Torange Yeghiazarian founded Golden Thread Productions in October 1996 with the help of most excellent friends and family members: Maria Zamroud, Termeh Yeghiazarian, Gen Hayashida, and Kamshad Kooshan. Our name is inspired by the myth of Ariadne who offered Theseus a ball of golden thread to guide him out of the labyrinth.

Since then, Golden Thread Productions has worked diligently to probe and celebrate the Middle Eastern culture and identity in all its complexity. Made up of artists from all over the world, the company exemplifies Theatre’s ability to transcend cultural and political boundaries and to encourage an active dialogue. Golden Thread Productions’ commitment to in depth exploration and understanding is imminently important. This is true now more than ever given the volatility of our relationship with the Middle East and the global ramifications of our decisions influenced by our understanding of the region.

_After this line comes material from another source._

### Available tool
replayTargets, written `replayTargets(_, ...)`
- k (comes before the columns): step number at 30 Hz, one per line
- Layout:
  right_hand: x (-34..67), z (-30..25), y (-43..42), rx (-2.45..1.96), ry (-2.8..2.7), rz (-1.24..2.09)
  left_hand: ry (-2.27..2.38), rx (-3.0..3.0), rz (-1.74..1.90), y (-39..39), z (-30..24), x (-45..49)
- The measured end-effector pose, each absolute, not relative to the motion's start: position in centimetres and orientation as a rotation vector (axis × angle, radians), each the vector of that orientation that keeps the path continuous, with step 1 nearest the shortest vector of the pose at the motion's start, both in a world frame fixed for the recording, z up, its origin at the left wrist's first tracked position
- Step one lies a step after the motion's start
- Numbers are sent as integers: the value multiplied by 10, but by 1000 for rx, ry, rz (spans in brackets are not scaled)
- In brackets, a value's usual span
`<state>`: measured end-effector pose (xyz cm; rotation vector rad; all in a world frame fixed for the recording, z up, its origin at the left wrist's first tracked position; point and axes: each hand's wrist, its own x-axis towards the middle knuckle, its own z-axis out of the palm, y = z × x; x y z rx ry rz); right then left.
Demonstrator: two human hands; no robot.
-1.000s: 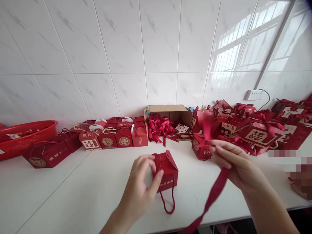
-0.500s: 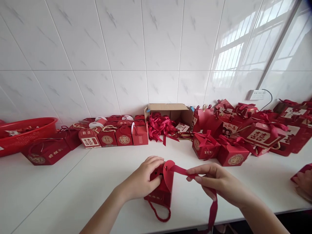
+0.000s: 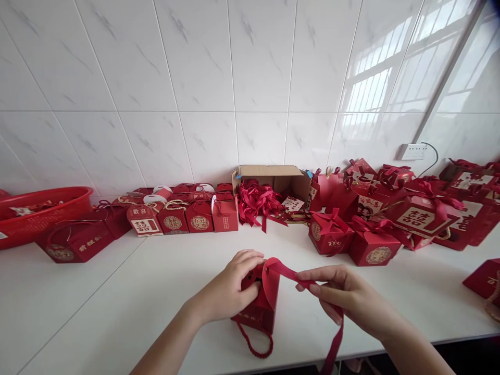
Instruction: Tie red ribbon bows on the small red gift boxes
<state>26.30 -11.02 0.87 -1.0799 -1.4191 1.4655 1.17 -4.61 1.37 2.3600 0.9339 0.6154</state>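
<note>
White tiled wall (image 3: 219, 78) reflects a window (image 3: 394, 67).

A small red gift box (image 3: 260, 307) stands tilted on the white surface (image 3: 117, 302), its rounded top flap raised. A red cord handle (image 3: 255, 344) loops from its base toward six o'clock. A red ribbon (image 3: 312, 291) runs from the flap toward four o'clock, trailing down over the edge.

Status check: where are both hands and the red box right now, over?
Left hand gripping small red gift box on white table. Right hand pinching red ribbon at the box's top flap. Nothing between hands and box.
</note>
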Motion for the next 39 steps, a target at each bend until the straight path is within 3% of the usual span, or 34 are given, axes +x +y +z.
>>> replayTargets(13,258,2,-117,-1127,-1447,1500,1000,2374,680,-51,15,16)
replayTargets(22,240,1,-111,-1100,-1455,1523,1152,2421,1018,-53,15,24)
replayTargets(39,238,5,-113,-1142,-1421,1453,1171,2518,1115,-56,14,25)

Golden Thread Productions’ debut production was Operation No Penetration, Lysistrata 97! The classic Greek antiwar comedy was adapted to a Middle Eastern setting where Palestinian and Israeli women unite to force men into signing a peace treaty. Since then the company has continued to creatively present challenging social issues on stage: Karim Alrawi’s Deep Cut, exploring the universality of human rights (2001), Nine Armenians by award-winning playwright Leslie Ayvazian (2002), Yussef El Guindi’s Back of the Throat (2005), examining the loss of civil liberties in the aftermath of the PATRIOT Act. Golden Thread’s first internally developed production, The Love Missile was an original anti-war musical collaboratively created by Hal Gelb, Janaki Ranpura, and Torange Yeghiazarian, with original music by Johannes Mager, which explored the dilemma facing a Middle Eastern immigrant scientist who is asked to develop the weapons that will be used against her own nation. Among our early collaborating artists were Laura Hope, Ali Dadgar, Carol Ellis, and Manijeh Mohamedi.